● Work to be completed
Extract only the first line of the listing and every line after it up to and including the one with "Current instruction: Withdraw". Omit the pictures.

● Data below
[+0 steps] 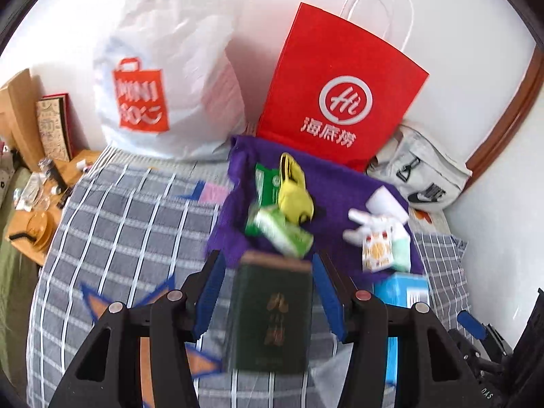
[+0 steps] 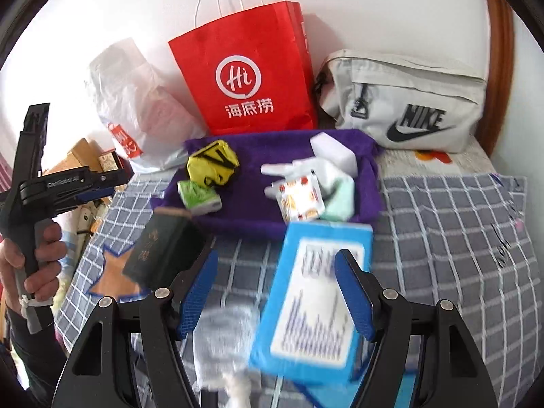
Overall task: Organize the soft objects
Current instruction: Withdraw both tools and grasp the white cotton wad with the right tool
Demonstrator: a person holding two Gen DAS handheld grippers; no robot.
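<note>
Left fingers (image 1: 268, 292) parted, straddling one dark green packet (image 1: 272, 316) at lower centre, pads clear of it. Right fingers (image 2: 277, 292) wide apart around one blue packet (image 2: 316, 302), grip uncertain. Beyond, mid-frame on the checked bed (image 2: 442, 224): one purple cloth (image 2: 244, 210), two green tissue packs (image 1: 282, 231), one yellow pouch (image 2: 212, 159).

Paper bag (image 2: 244, 78) stands behind the tray (image 2: 251, 219) — pouch (image 2: 404, 102) to its right (plastic bag (image 2: 136, 108) left).

Purple tray (image 2: 238, 210): fuzzy cloth, matt. Red bag (image 2: 244, 68): smooth paper with white cord handles; white bag (image 1: 163, 68): thin, glossy plastic film. Checked bedcover (image 2: 442, 221): woven cloth, matt.
</note>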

● Answer space
[+0 steps] 
[+0 steps] 
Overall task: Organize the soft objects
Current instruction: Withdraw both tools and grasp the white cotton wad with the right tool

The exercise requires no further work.